So things got pretty shitty this last 12 months. So I learned piano and now I am doing morning improv song making that makes me laugh and is pure nonsense.

I’ve also decided to quit trying to be that perfectly timed, punchline driven perfectionist that some think is “the only comedy”. And I guess I’ll never make the big time this way, but at least, I’ll find my joy. And find a better word than bog to rhyme with dog.

Besides, I am a comedy variety artist now. And now, after the chaos of spending the last month putting a Melbourne Fringe show together – I’ve got this mess to reorganise in the studio…lol.

Oh…here’s the link to the show. It has character comedy, original music having shots at Trump and the Australian government and general quirky bits and pieces and some rants.

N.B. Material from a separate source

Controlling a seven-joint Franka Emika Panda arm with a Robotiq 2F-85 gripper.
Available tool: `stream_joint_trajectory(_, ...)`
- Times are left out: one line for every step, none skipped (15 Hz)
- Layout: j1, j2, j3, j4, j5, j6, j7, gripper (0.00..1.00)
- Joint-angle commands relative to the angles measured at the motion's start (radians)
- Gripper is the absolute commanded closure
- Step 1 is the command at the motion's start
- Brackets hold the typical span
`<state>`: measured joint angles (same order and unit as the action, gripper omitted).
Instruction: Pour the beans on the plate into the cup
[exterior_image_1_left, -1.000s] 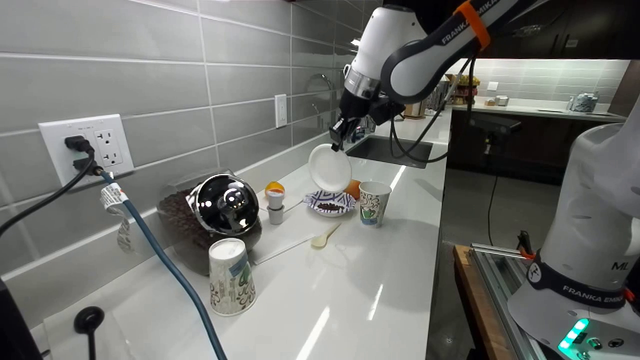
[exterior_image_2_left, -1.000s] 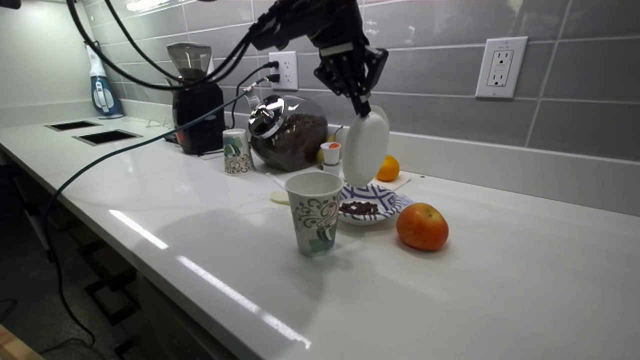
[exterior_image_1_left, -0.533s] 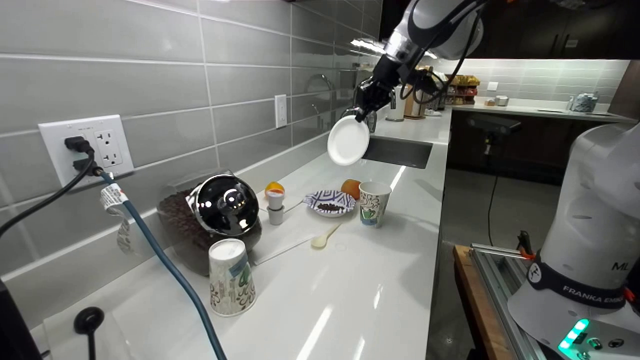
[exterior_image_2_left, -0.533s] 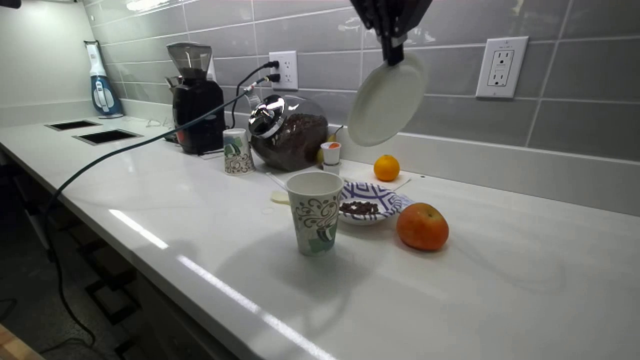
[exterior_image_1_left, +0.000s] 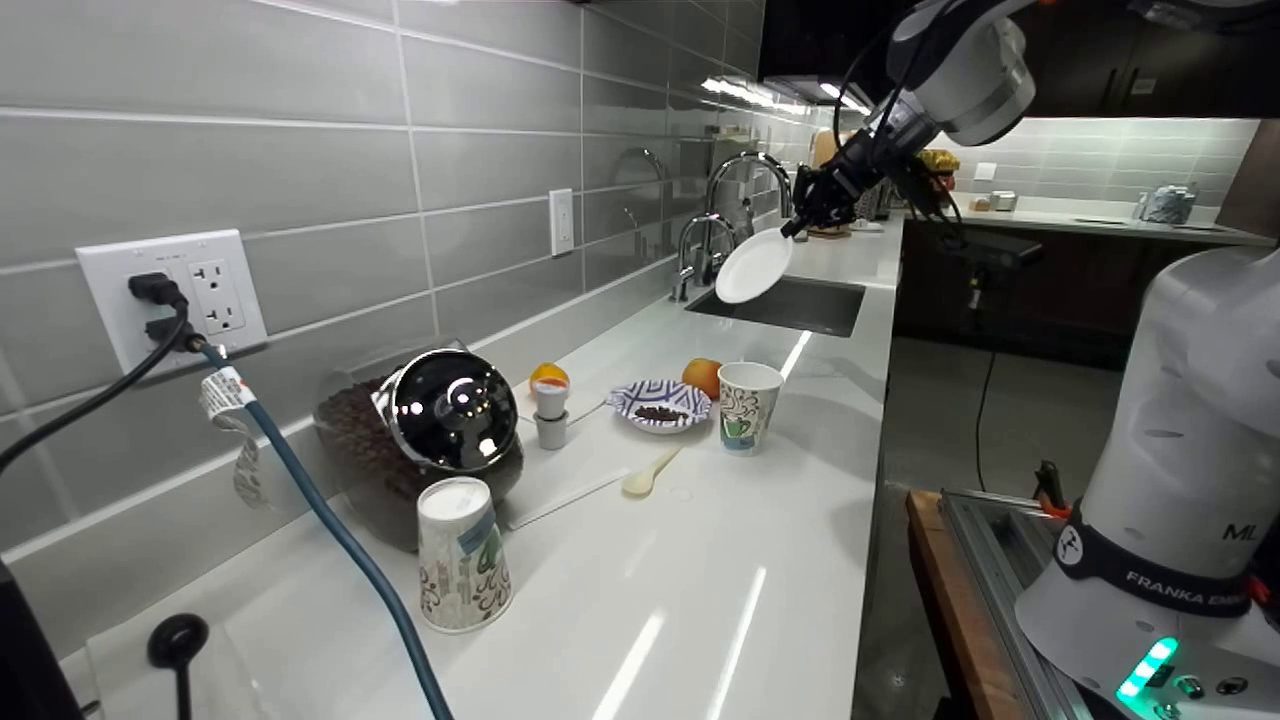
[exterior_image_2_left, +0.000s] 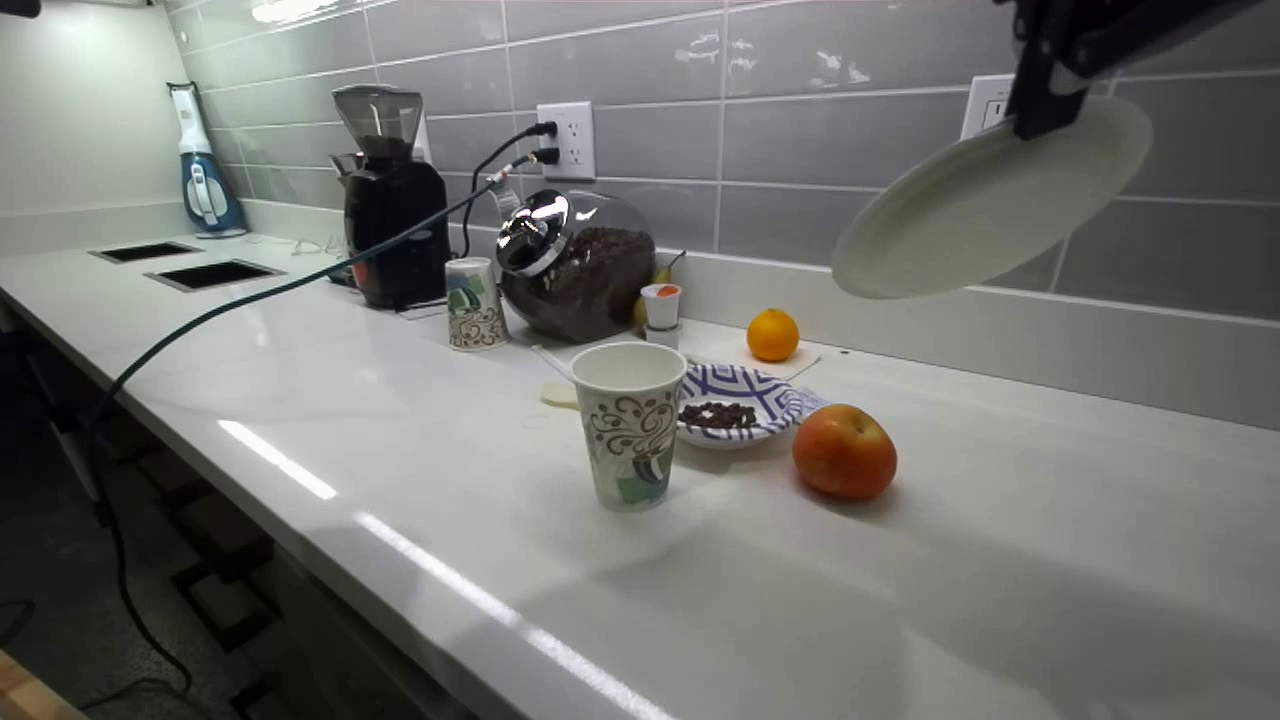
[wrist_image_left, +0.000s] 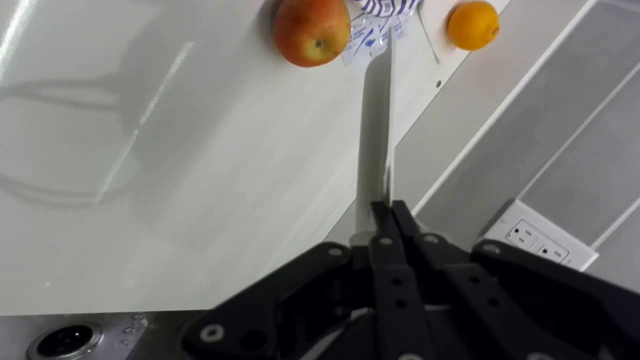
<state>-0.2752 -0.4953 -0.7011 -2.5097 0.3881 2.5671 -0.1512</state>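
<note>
My gripper (exterior_image_1_left: 790, 229) is shut on the rim of the round white plate (exterior_image_1_left: 754, 266) and holds it tilted in the air, near the sink. The plate's visible face shows no beans. In the wrist view the plate (wrist_image_left: 372, 135) is edge-on between my fingertips (wrist_image_left: 391, 205). The dark brown beans (exterior_image_2_left: 718, 415) lie in a blue-and-white patterned dish (exterior_image_2_left: 772, 395) on the counter. Small plain whitish cups (exterior_image_1_left: 551, 402) stand stacked left of the dish. A taller patterned tumbler (exterior_image_2_left: 632, 430) stands upright beside the dish; its inside bottom is hidden.
A red apple (exterior_image_2_left: 845, 452) sits beside the dish, an orange (exterior_image_2_left: 773, 336) by the wall. A pale spoon (exterior_image_1_left: 650, 475) lies in front. A glass jar (exterior_image_1_left: 345, 420) and an overturned paper cup (exterior_image_1_left: 463, 555) stand nearer. The sink (exterior_image_1_left: 800, 305) and tap are behind the plate.
My gripper has carried the plate up and away from above the patterned dish toward the sink. The plate has gone from nearly vertical to less steep. The things on the counter have not moved.
</note>
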Motion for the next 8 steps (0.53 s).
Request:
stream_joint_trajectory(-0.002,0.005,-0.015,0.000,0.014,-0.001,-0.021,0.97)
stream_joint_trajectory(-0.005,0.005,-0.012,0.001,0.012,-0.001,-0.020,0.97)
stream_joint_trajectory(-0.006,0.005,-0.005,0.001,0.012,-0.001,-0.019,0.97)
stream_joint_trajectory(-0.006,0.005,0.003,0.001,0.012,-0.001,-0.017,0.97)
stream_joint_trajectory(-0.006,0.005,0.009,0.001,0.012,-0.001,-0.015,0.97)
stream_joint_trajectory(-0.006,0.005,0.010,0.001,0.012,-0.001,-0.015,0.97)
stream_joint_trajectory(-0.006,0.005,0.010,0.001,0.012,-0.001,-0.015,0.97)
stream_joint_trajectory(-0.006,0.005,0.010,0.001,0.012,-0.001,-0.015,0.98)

21, 22, 24 – 29 November online – at 6pm, just in time to spoil your dinner.

P.S. I can do more than one tune on the piano, I just don’t want to. #mentalhealth #anxiety #musictherapy #laughteristhebestmedicine

Avalanches, Beyond Blue and Laughter Yoga

Laugh. I love making people laugh.

Yet I have not laughed much myself for near on two years.  The decision to move to Melbourne after living remote for a long time has been hard.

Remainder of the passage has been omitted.